EQCB to comment on Pacific Airshow

Seal Beach environmental board letter to comment on draft EIR for project

The Seal Beach Environmental Quality Control Board will send a letter commenting on the draft EIR for the Pacific Airshow. The city of Huntington Beach has proposed continuing the airshow up to 2034, according to a Seal Beach staff report by Community Development Director Alexa Smittle. Part of the proposal is to expand the airshow to a five-day event.

The board unanimously approved sending the letter during the March 19 EQCB meeting. The vote was 4-0. The District Four board seat remains vacant.

The public has until April 7 to comment on the draft environmental impact report.

The letter will include comments that the project description is unclear, that the Final EIR should include flight paths, asking what is landing on the beach, requesting more information on the itinerary of events on each day and requesting a definition of pyrotechnics.

The airshow is an annual event held in Huntington Beach. 

The Seal Beach Environmental Board letter will also propose including an alternative that would keep the airshow to three days.

District Three Board Member/Chair Susan Perrell raised concerns about streamers being dropped during the airshow.

District Four Councilwoman Patty Senecal said for College Park East the airshow was not three days but five days from the perspective of sound. “We’ve got Thursday and then they all come back Sunday and then they fly out on Monday,” she said.

She said she liked the airshow. “When they fly over our houses, it is like they are in your living room,” Senecal said.

“There are people who salute the planes and then there are people who hate the planes,” she said.

The project includes a night flight.

Senecal said the night flight  was going to be an issue for most people.

Background

“Future Airshows are anticipated to be held annually for three days to up to five days, generally Friday through Sunday or up to Wednesday through Sunday, with flight practice flyovers beginning as early as Monday of the week of the Airshow,” Smittle wrote. 

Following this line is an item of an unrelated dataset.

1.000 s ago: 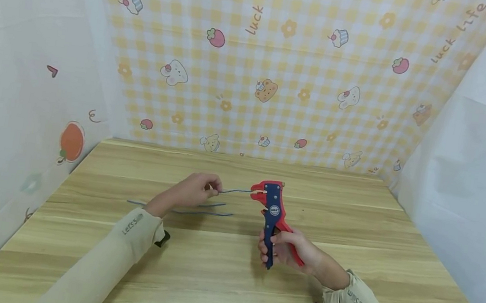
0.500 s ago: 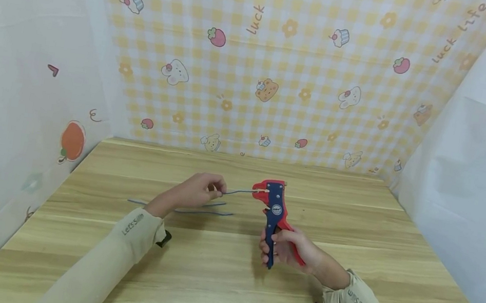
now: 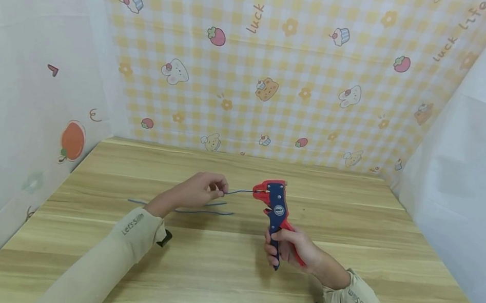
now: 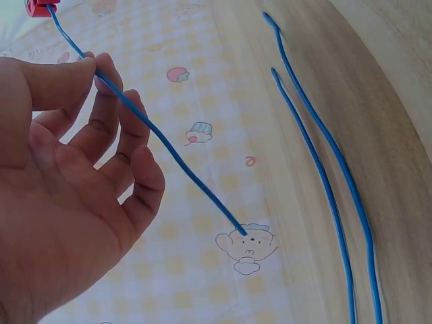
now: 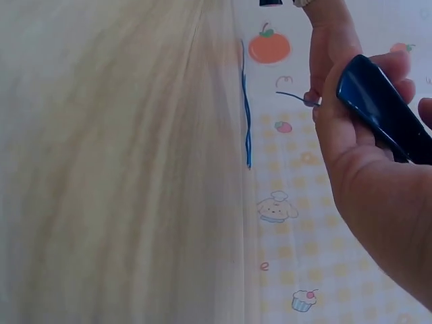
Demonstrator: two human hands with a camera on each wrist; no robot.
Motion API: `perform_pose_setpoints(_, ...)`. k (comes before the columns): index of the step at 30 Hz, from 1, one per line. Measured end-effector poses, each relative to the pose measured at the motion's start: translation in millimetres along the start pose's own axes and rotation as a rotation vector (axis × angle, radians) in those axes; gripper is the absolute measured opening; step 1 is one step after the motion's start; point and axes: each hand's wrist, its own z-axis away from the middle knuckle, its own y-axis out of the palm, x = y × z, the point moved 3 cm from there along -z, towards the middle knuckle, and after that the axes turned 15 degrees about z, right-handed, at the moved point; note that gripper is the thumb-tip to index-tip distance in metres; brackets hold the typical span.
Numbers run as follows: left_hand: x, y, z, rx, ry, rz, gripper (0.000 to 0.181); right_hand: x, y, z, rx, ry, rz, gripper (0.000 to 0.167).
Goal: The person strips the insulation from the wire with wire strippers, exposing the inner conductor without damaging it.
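Observation:
My left hand (image 3: 200, 189) pinches a blue wire (image 3: 241, 191) between thumb and forefinger. In the left wrist view the wire (image 4: 169, 145) slants across the fingers, its free tail pointing down and right. Its other end sits in the mouth of a red and blue wire stripper (image 3: 278, 210). My right hand (image 3: 299, 250) grips the stripper's handles, fingers curled round the blue one. The right wrist view shows that blue handle (image 5: 381, 101) close up; the stripper's head lies outside it.
Two more blue wires lie on the wooden table (image 3: 206, 281), one longer wire (image 3: 211, 213) and another wire (image 3: 218, 204), both partly behind the left forearm in the head view. A checked, printed cloth (image 3: 310, 68) stands behind the table, with white cloth at both sides.
The right hand has squeezed the stripper's handles closer together, and its jaws have narrowed round the wire. The stripper's head and the left hand with the wire have shifted slightly right.

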Motion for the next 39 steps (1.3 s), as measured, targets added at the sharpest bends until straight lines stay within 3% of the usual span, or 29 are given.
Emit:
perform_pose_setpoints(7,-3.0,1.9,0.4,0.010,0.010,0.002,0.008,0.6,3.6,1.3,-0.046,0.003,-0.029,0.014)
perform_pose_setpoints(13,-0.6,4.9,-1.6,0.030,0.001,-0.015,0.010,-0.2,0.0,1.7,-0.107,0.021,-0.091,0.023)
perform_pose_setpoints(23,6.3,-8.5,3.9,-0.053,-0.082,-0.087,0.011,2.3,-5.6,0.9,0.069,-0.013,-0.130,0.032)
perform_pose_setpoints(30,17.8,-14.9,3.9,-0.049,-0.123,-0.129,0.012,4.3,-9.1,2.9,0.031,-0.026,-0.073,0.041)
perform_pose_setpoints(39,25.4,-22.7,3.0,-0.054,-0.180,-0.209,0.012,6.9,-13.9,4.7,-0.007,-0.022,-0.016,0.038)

“The Airshow features civilian and military aircraft flybys and aerial acrobatics, air racing, helicopter and aircraft landing/runway displays, and displays of other emerging aviation/mobility technology, and visitor-serving entertainment, services, and amenities,” Smittle wrote.

“Aircraft associated with the Pacific Airshow have historically utilized the Los Alamitos Joint Forces Training Base as the starting and ending locations for show flights, and the Project proposes to continue that practice,” Smittle wrote.

“The EQCB is invited to consider any potential impacts the Project could have on the Seal Beach community, and deliberate as to whether the DEIR has appropriately addressed those potential impacts,” Smittle wrote.

“At its discretion, the EQCB may collaboratively develop specific comments to submit in response to the DEIR. Under the California Environmental Quality Act, responses to these comments must be included in the Final EIR for the proposed project,” Smittle wrote

“EQCB comments should reflect the collective insights and concerns of all board members, be made in a form ready to be transcribed by staff for submittal to the City of Huntington Beach,” Smittle wrote.